For a start, I am pledging to create 425,000 new jobs and training opportunities over the next four years, driven by an ambition for our rate of economic growth here to leapfrog London between now and 2030.
Can we do this? Yes. In the two years after the pandemic alone we generated 100,000 jobs, while we already provide 70,000 training opportunities each year. We have done the homework, and the figures stack up. In terms of growth, before COVID struck this was the consistently the fastest growing region outside the capital. Driven by booming sectors like tech, we can do this again – and more.
On housebuilding, we already have Britain’s best record. Now I am pledging to maintain that performance and use the £400m war chest I agreed with the Government last year to start a social housing revolution to help those on low incomes by tripling the amount it built here. I will also double down on our brownfield-first approach of building on derelict sites.
We are already building a world-class transport network, opening new railway stations and extending our metro tram lines. If re-elected, I’ll transform how people use that network by ‘capping’ fares across all modes of transport, saving millions of passengers money every single week.
I’m also promising to kick off the UK’s most ambitious retrofit and energy efficiency programme for both people’s homes and business premises, generating green jobs in the next frontier of net zero while tackling energy bills.
On top of these, my manifesto includes pledges to rapidly deploy the region’s £1bn war chest to restore pride in our towns and city centres and to continue making our public transport cleaner and greener, delivering more electric buses and trains, building more cycle routes, and expanding the electric vehicle charging network, all to help meet our 2041 Net Zero target.
Crucially, conservative financial competence underpins all of these ambitions. Under my leadership, the West Midlands Combined Authority has always delivered a balanced budget, and I am pledging that, for the eighth year running, I will not introduce a mayoral tax.
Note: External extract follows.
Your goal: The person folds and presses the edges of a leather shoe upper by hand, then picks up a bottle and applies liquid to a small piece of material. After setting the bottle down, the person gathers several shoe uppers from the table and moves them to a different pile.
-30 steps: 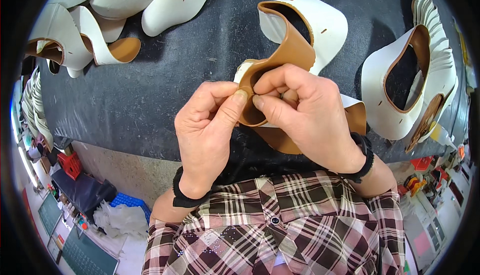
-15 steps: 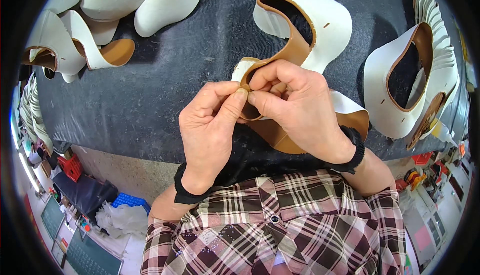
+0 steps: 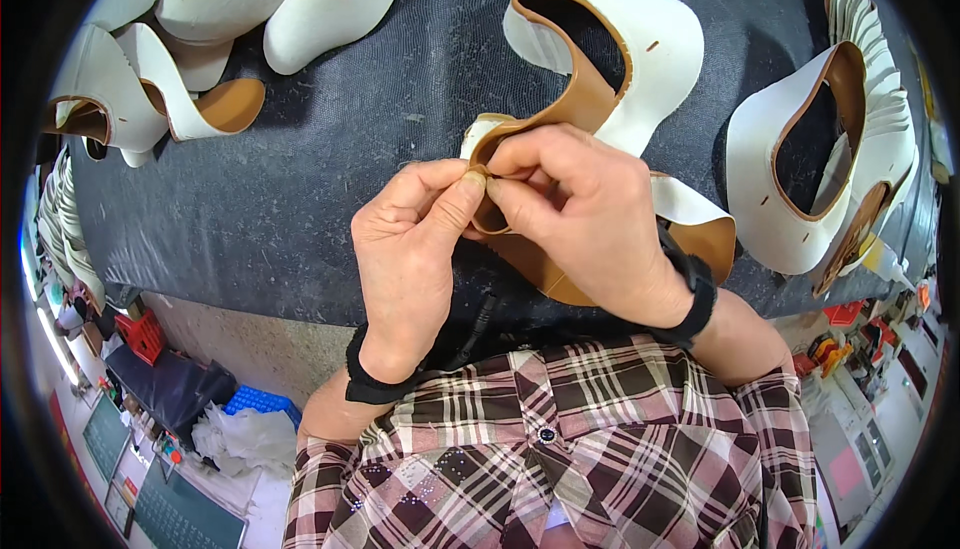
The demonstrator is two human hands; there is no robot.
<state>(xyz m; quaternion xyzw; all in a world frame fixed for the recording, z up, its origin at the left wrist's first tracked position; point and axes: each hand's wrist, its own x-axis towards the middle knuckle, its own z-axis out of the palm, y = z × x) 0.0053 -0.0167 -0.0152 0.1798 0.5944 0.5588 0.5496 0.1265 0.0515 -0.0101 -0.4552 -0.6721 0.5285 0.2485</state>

This will resonate deeply with voters particularly in Birmingham, where the Labour-run city council’s bankruptcy has led to a 21 per cent rise in council tax over the next two years.
But there is a deeper political point to be made about the importance of using public finances responsibly.
For a start, all of the pledges in my manifesto are fully costed, with funding sources already identified. In contrast, Labour are calling for the buses here to be taken into public ownership, an ideologically-driven move that cost more than £140m in Manchester – where bus fares are now more expensive than in the West Midlands! There is no indication where they would get the money from to do this.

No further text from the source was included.